Софи долго не отвечала ему. А потом он ощутил на губах пылкую ласку. Его окутало горячее, ароматное дыхание. Ему померещилось, будто он в гробу, и эта точка соприкосновения губ – единственная связь его с миром живых, единственное место, где его плоть может слиться с плотью его жены… Увы, как обычно, все кончилось слишком быстро и как-то разом. Лицо Софи отдалилось. Наверное, бедняжка стеснялась столь явного доказательства своей любви, своей тяги к нему на людях. Но разве может он возмущаться ее застенчивостью, такой прелестной, такой естественной для Софи? Он услышал за спиной позвякивание цепей, обернулся. Колодники-холостяки, разбившись на группки, бродили по двору. Притворяясь, будто оживленно беседуют, они то и дело исподтишка поглядывали в сторону ограды. Многим эти свидания женатых собратьев по каторге доставляли истинные страдания: такие от ревности, зависти, подавленного желания, разочарования выглядели изголодавшимися. И вдыхали запах чужого пиршества так жадно, словно надеялись, что им перепадут хотя бы крошки… вот уж истинно «в чужом пиру похмелье»… Но их можно понять: восемь женщин на восемьдесят мужчин! Николай устыдился своего счастья, наблюдая за метаниями этих своих обделенных нежностью товарищей. Его взгляд остановился на одном из них. Юрий Алмазов, заметив, что Николай смотрит на него, вытащил из кармана лист бумаги и помахал им. Ага, ясно: он хочет передать записку! Поскольку политические преступники не имели права на переписку с оставшимися в России близкими, дамы-декабристки служили им не просто почтовыми голубками, они сами за них писали, согласно их указаниям. Таким образом, на каждую десятку осужденных приходилось по добровольной помощнице, Юрий же Алмазов входил в «десятку клиентов» Софи Озарёвой. Впрочем, он вроде бы серьезно влюбился в Софи, и это отнюдь не раздражало Николая, напротив, ему льстило, что его красавица жена пользуется успехом у других мужчин.

– Ничего, что я вас побеспокоил? – спросил Алмазов, подходя к забору.

Николай на минутку уступил ему место.

– Простите меня, ради Бога, мадам, – зашептал Юрий, – но мне бы хотелось отправить еще одно письмо моей матушке. Я совершенно уверен, что предыдущего она не получила. Самое главное я набросал, вот черновик…

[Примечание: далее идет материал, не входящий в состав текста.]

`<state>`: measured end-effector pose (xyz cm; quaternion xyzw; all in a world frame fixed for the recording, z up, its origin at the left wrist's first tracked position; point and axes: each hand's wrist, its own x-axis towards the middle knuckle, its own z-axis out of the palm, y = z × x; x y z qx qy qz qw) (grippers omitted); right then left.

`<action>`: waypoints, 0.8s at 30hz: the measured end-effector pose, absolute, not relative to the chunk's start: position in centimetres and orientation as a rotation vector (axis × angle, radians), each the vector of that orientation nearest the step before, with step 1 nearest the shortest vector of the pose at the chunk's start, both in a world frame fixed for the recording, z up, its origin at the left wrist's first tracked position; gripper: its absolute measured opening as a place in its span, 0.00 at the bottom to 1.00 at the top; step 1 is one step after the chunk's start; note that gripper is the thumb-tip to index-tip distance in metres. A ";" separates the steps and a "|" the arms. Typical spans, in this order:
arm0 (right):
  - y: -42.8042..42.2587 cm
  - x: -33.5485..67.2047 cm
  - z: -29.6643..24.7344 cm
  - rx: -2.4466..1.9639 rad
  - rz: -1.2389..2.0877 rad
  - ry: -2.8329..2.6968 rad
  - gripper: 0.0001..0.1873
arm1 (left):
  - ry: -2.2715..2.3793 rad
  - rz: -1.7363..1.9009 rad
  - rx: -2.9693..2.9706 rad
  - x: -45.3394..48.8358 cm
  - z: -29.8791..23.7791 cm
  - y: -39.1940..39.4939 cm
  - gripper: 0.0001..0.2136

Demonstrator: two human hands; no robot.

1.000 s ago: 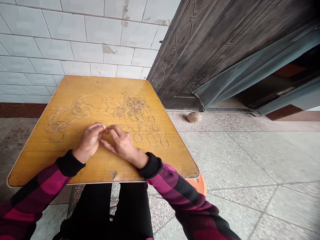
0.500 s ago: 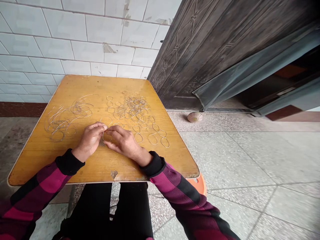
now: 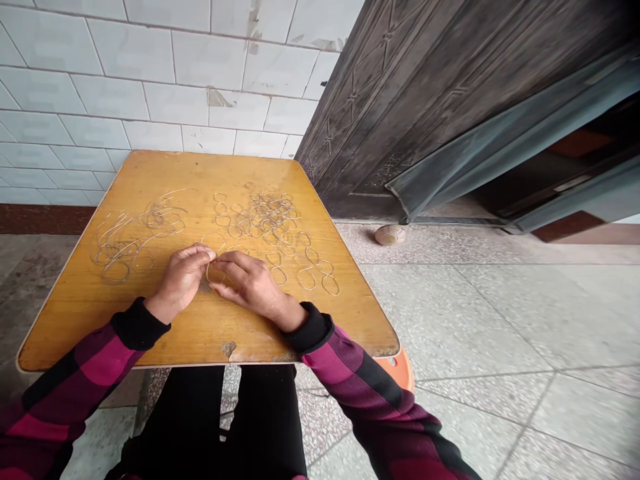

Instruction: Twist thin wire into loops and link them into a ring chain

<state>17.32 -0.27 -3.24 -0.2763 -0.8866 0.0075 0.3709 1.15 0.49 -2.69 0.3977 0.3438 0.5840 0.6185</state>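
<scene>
Compared with the earlier view, the two hands are staying almost in the same place. The right hand [image 3: 253,283] is sitting only a little further toward the right side, and the wire on the desk [image 3: 210,337] is lying as before.

There are two hands at work. The left hand [image 3: 181,280] and the right hand are both resting near the middle of the desk, and their fingers [image 3: 199,251] are closing narrowly together, pinching one thin wire loop [image 3: 208,270] between them. This loop is standing just above the desk surface, and its long axis is running roughly away from the person, but the fingers are hiding part of it.

Two heaps of wire are lying on the desk: a loose tangled heap of wire [image 3: 135,240] on the left and a denser heap of wire loops [image 3: 267,217] toward the far side. Near the right edge, at least three separate figure-eight wire loops [image 3: 315,273] are lying flat, with their long axes pointing toward the far edge.

Pink and black checked sleeves [image 3: 100,353] are reaching in from both sides. A dark metal door [image 3: 400,100] and a white tile wall [image 3: 125,87] are standing beyond the desk, a small round object [image 3: 389,235] is lying on the terrazzo floor [image 3: 475,313], and an orange stool [image 3: 400,368] is showing under the desk corner.
</scene>
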 end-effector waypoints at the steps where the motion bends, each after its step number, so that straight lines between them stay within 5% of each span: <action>1: -0.3 17.3 -3.2 -0.692 0.022 -2.276 0.17 | 0.801 1.351 0.911 1.2 -2.7 0.5 0.04; 7: -0.1 17.9 -2.8 -0.868 0.421 -2.011 0.17 | 0.885 1.358 0.942 1.2 -2.5 0.5 0.05; 14: 0.7 17.6 -3.3 -0.903 1.560 -1.456 0.17 | 0.962 1.321 0.943 1.4 -2.3 0.2 0.06; 24: 0.6 17.2 -3.2 -0.950 1.662 -1.323 0.10 | 0.958 1.234 0.965 1.4 -2.3 0.1 0.06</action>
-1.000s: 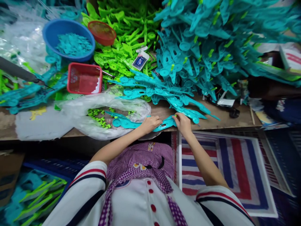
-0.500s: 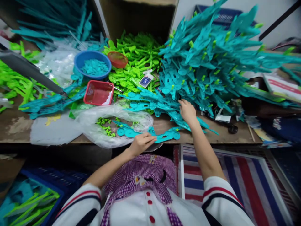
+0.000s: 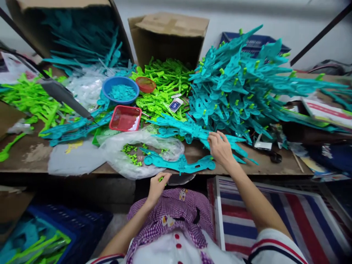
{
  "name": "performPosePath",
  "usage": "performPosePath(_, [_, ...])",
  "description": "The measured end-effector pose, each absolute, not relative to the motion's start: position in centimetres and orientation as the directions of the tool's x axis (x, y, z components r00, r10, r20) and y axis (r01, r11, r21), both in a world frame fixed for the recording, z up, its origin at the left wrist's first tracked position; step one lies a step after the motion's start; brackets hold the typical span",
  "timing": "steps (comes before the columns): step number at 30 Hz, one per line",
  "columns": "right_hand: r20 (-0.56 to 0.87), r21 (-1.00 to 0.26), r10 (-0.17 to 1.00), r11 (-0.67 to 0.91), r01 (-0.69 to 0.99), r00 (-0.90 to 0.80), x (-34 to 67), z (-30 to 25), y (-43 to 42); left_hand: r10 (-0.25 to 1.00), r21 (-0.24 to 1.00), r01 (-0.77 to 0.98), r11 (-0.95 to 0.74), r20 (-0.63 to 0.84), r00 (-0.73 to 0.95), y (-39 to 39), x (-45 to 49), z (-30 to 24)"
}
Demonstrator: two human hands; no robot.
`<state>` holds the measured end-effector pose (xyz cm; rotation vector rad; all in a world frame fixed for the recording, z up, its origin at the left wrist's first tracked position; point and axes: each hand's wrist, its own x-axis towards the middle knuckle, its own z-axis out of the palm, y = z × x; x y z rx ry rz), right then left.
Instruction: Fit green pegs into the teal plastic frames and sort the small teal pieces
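My left hand (image 3: 158, 187) hovers just in front of the table edge, fingers closed around a few small green pieces (image 3: 161, 179). Right above it, a long teal plastic part (image 3: 189, 168) lies along the front of the table, touched by neither hand. My right hand (image 3: 220, 149) is at a low stack of similar teal parts (image 3: 189, 128), its bent fingers on the stack's right portion; the fingertips are partly hidden. An open clear plastic bag (image 3: 115, 161) with more small green pieces (image 3: 134, 158) inside lies left of the single part.
A high heap of teal parts (image 3: 228, 91) rises at the right. Behind are green parts (image 3: 176, 77) before a cardboard box (image 3: 167, 24). A blue bowl (image 3: 121, 98) and red tray (image 3: 125, 108) stand left, near a grey arm-like tool (image 3: 64, 93).
My left hand has let go of the single teal part and drawn back toward my body. My right hand has come a little nearer, down from the heap's base. The view has shifted.
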<state>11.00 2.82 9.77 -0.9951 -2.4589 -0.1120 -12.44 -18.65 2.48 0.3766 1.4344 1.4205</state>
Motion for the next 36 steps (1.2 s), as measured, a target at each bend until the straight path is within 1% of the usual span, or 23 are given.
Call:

– Давайте скорее записку! – поторопила Софи.

– Ах, как мне отблагодарить вас!..

Он просунул сложенную бумагу в щель между досками… и вдруг отпрыгнул в сторону. По ту сторону ограды раздались крики. Николай узнал голос лейтенанта Проказова, который пришел сменить Ватрушкина на посту. Этот Проказов, горький пьянчужка и тупица, выслужился до офицерского чина, надзирая за уголовниками, и не желал мириться с тем, что на Нерчинских рудниках, где содержатся только политические преступники, установлен куда более терпимый режим, чем в других местах. Стоило вышеназванному пропойце выпить лишнего, он начинал придираться к любой ерунде, мог позволить себе какую угодно наглую выходку. Снова приклеившись глазом к щели в ограде, Николай увидел, как приближается эта красномордая буря. При виде Проказова испуганные дамы поскорее отошли от забора, княгиня Трубецкая даже чуть не упала, вскакивая со своего складного стульчика. Низенький, пузатый, весь поросший рыжей шерстью «надсмотрщик», ставший причиной столь беспорядочного бегства, сперва замер на полпути, но, тут же сориентировавшись, бросился к Софи и вырвал у нее из рук бумагу, которую та не успела припрятать.